After my quick last post I decided to look more into what I could do to save the one year of work I pushed into Ruby-Elf. After fighting a bit to understand how the new String class from Ruby 1.9 worked, I could get the testsuite to pass on Ruby 1.9, and cowstats
to also report the correct data.
Unfortunately, this broke down Ruby 1.8 support, as far as I can see because IO#readpartial does not work that well on 1.8 even for on-disk files; similarly happens to JRuby.
After getting Ruby 1.9 to work the obvious next task was to make cowstats work with multiple threading. The final idea was to have a -j
parameter akin to make
’s but for now I only wanted to create one thread per file to scan. In theory, given native threading, all the threads would be executing at once, scheduled by the system schedule, allowing to saturate the 8 cores, reaching 800% of CPU time as a theoretical maximum.

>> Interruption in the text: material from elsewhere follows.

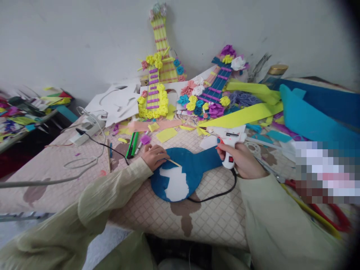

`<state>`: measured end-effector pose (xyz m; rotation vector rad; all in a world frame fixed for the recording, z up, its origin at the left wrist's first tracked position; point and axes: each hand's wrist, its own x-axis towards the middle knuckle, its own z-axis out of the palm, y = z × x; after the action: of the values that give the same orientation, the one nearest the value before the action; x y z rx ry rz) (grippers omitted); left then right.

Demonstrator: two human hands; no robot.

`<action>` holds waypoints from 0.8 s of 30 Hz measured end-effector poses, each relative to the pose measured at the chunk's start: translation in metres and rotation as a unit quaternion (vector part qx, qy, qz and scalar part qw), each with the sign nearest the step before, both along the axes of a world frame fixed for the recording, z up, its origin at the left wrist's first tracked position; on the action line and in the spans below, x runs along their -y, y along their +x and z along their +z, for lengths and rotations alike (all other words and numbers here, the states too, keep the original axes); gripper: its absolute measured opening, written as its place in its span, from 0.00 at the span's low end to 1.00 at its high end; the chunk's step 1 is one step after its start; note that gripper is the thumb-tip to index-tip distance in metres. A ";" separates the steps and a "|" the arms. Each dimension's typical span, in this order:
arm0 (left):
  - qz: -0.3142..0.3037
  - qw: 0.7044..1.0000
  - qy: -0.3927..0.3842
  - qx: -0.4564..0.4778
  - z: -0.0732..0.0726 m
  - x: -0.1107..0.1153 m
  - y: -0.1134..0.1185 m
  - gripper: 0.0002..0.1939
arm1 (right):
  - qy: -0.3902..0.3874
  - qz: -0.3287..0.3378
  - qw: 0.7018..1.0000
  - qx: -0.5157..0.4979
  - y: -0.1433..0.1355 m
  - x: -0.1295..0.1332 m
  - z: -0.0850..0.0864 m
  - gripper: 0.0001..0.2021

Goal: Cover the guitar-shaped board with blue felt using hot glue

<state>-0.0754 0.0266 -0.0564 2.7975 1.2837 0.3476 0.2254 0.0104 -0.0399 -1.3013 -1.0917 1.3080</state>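
My right hand (244, 161) is wrapped round the handle of a white hot glue gun (233, 144), its black cord trailing down and left under the blue piece. My left hand (154, 156) pinches a thin wooden stick (174, 162) that points right across a blue guitar-shaped cutout (194, 168). The cutout lies flat on the table, its round body below my left hand and its neck reaching right behind the glue gun. A jagged white patch (177, 183) shows on the body, just below the stick's tip.
Beyond the cutout stand paper-flower guitars, one yellow (153, 93) and one blue (215, 88). A green utility knife (132, 145) lies left of my left hand. A power strip (87, 129) with cables is farther left. Red-handled scissors (334, 213) lie by my right sleeve.
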 end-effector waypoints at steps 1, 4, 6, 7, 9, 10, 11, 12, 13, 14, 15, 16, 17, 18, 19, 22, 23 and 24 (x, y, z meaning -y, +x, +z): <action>0.000 1.000 -0.002 0.002 -0.001 0.000 -0.001 0.13 | -0.001 0.000 1.000 0.001 0.000 0.000 0.000 0.11; -0.002 1.000 -0.015 0.014 -0.004 0.000 -0.003 0.15 | -0.001 -0.001 1.000 0.005 0.000 0.001 0.001 0.11; -0.004 1.000 -0.015 0.019 -0.004 0.003 -0.005 0.15 | -0.005 -0.002 1.000 0.012 0.001 0.001 0.000 0.11; -0.004 1.000 -0.010 0.024 -0.004 0.004 -0.006 0.15 | -0.007 -0.004 1.000 0.016 0.001 0.000 0.000 0.11; 0.006 0.999 0.007 0.036 -0.002 0.004 -0.011 0.15 | -0.009 -0.007 1.000 0.023 0.002 0.000 -0.001 0.11; 0.022 0.999 0.016 0.043 -0.001 0.003 -0.014 0.15 | -0.009 -0.009 1.000 0.026 0.003 0.000 -0.001 0.11; 0.046 0.998 0.023 0.047 0.000 0.000 -0.018 0.15 | -0.008 -0.009 1.000 0.027 0.003 0.000 0.000 0.11; 0.075 0.996 0.027 0.048 0.001 -0.004 -0.021 0.15 | -0.006 -0.009 1.000 0.026 0.003 0.001 0.000 0.11; 0.103 0.993 0.027 0.046 0.002 -0.010 -0.025 0.15 | -0.005 -0.007 1.000 0.025 0.003 0.001 0.001 0.12; 0.127 0.991 0.026 0.043 0.001 -0.016 -0.028 0.15 | -0.002 -0.006 1.000 0.024 0.003 0.001 0.001 0.12; 0.143 0.989 0.023 0.040 0.000 -0.022 -0.030 0.15 | 0.000 -0.004 1.000 0.022 0.003 0.002 0.002 0.12; 0.154 0.987 0.020 0.038 -0.002 -0.028 -0.032 0.14 | 0.002 -0.003 1.000 0.020 0.003 0.002 0.001 0.12; 0.162 0.986 0.018 0.037 -0.004 -0.032 -0.033 0.13 | 0.004 -0.003 1.000 0.019 0.003 0.002 0.001 0.12; 0.169 0.985 0.016 0.037 -0.006 -0.036 -0.033 0.13 | 0.005 -0.004 1.000 0.017 0.003 0.002 0.000 0.12; 0.174 0.984 0.015 0.040 -0.008 -0.037 -0.032 0.13 | 0.005 -0.007 1.000 0.016 0.003 0.002 0.000 0.12; 0.171 0.984 -0.001 0.055 -0.013 -0.033 -0.023 0.15 | 0.006 -0.010 1.000 0.007 0.003 0.002 -0.001 0.12; 0.166 0.984 -0.011 0.059 -0.013 -0.030 -0.018 0.15 | 0.008 -0.008 1.000 0.005 0.003 0.002 0.000 0.12; 0.163 0.984 -0.023 0.063 -0.013 -0.027 -0.013 0.16 | 0.009 -0.004 1.000 0.002 0.002 0.002 0.000 0.12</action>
<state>-0.0885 0.0532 -0.0698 2.4779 1.6934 0.4897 0.2277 0.0083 -0.0397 -1.2938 -1.0978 1.2885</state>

Unfortunately reality soon kicked in, and the ruby19 process limited itself to 100%, which means a single core out of eight, which also means no parallel scan. A quick glance through the sources shows that while YARV (the Ruby 1.9 VM) lists three possible methods to achieve mutlithreading, only one is currently implemented, the second one. The first method is the old one, green threading, which basically means simulated threads, as the code never executes in parallel but uses an event-loop-like construct to switch the execution between different “threads”. The second method makes use of a giant lock, which in this case is called Giant VM Lock (GVL), and is called GIL (Giant Interpreter Lock) in Python, where the threads are scheduled by the operating system, which allows for more fair scheduling among execution threads, but still allows just one thread per VM to be executed in parallel. The third method is the one I was hoping for and allows for multiple threads to be executed at the same time on different cores on the same virtual machine; instead of having a single lock on the whole VM, the locks are sparse around the code to just lock the needed resources for each thread.
I also checked this out on JRuby, to compare; unfortunately JRuby in portage cannot handle the code as I changed it to work with Ruby 1.9, so I have been unable to actually benchmark a working run of cowstats with it; but I could see that the CPU used by JRuby spiked at 250%, which means it at least is able to execute the threads quite independently; which proves that Ruby can be parallelised up to that point just fine.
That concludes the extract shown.